By Michelle Fahy - posted Monday, 29 August 2011

Two weeks ago Indigenous affairs again flashed into the headlines, this time courtesy of a strategic review of Indigenous expenditure released under FOI.

Media reports focused on the revelation that Commonwealth expenditure on Indigenous-specific programs is around $3.5 billion a year; an investment said to have "yielded dismally poor returns to date."

Also widely reported was the notion that remote Indigenous communities are not economically viable. The review said priority for infrastructure support and service provision should be given to "larger and more economically sustainable communities."


In an interview, Professor Jon Altman (Australian National University) stated:

The media has picked up very quickly on the notion of the viability of remote Indigenous communities, and I think that issue is an absolute furphy because we don't ask the same questions about non-Indigenous Australian communities. There's no acknowledgement … of the national interest served by Indigenous people living in remote areas… the resource management benefits, and the role they play in developing cultural industries like the visual arts … that have spin-off benefits for tourism.
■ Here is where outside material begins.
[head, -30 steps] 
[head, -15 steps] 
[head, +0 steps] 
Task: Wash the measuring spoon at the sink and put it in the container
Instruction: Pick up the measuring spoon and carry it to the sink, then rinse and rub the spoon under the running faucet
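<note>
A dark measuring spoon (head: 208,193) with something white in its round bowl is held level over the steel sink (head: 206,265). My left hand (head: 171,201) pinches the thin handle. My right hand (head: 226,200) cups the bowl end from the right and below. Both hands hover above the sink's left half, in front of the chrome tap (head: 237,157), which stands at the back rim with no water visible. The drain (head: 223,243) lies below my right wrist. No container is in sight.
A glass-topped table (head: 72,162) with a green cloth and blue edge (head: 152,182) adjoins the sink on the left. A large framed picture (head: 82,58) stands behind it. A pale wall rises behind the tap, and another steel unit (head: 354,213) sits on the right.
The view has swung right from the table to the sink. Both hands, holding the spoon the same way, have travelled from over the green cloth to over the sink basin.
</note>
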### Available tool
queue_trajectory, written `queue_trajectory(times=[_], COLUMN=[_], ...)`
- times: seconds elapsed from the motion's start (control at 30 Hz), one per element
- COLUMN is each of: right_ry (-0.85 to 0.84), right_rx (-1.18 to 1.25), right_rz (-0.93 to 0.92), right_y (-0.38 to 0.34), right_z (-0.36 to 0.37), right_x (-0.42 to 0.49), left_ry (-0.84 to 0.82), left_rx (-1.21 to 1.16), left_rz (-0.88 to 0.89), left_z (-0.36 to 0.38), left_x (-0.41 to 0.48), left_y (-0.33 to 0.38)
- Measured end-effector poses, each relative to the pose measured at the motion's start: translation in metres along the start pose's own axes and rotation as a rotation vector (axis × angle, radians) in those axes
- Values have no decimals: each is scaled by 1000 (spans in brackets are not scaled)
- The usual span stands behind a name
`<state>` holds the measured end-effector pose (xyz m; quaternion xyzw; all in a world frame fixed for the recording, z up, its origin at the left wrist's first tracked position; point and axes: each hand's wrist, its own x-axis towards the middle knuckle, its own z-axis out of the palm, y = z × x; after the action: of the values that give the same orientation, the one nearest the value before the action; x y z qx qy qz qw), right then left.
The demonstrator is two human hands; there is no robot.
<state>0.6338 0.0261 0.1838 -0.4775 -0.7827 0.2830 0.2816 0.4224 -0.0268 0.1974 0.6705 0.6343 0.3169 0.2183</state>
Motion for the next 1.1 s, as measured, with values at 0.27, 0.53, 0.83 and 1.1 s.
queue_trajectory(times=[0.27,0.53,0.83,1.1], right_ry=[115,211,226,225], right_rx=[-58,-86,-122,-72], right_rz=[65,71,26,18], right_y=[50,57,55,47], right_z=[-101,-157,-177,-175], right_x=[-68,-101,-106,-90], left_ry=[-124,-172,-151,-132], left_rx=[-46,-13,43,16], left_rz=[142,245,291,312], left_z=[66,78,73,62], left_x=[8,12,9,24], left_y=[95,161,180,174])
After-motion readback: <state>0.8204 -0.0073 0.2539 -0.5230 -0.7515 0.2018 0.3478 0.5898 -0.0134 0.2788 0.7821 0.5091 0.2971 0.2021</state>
Maintaining their right to live on ancestral homelands is crucially important for Aboriginal peoples of the Northern Territory, as Rosalie Kunoth-Monks OAM explains:

…once we are moved from our place of origin, we will not only lose our identity, we will die a traumatised tragic end. The fact is our body paint cannot be put on by just anyone or just anywhere or on anybody's country. We can only do that on our land. We cannot have identity if we are put into these…'growth towns'…The country is our lifeblood; that land that might just be filled with spinifex has a depth that the majority of Australian brothers and sisters don't understand ... We need to stop the destruction of the oldest living culture in Australia.

Supporting evidence comes from the Menzies School of Health Research which identified better health and environmental outcomes for people living in their ancestral homelands.

The expansion of … programs in remote Indigenous communities has the potential to deliver a healthier environment, sustainable economic development opportunities and … significant economic savings in health care expenditure.

Yet the government has ceased funding new and replacement housing on NT homelands.

Current policy prioritises 'growth towns' even though previous governments have tried this approach and found "the policy of concentrating Aboriginal Peoples in large settlements was a failure."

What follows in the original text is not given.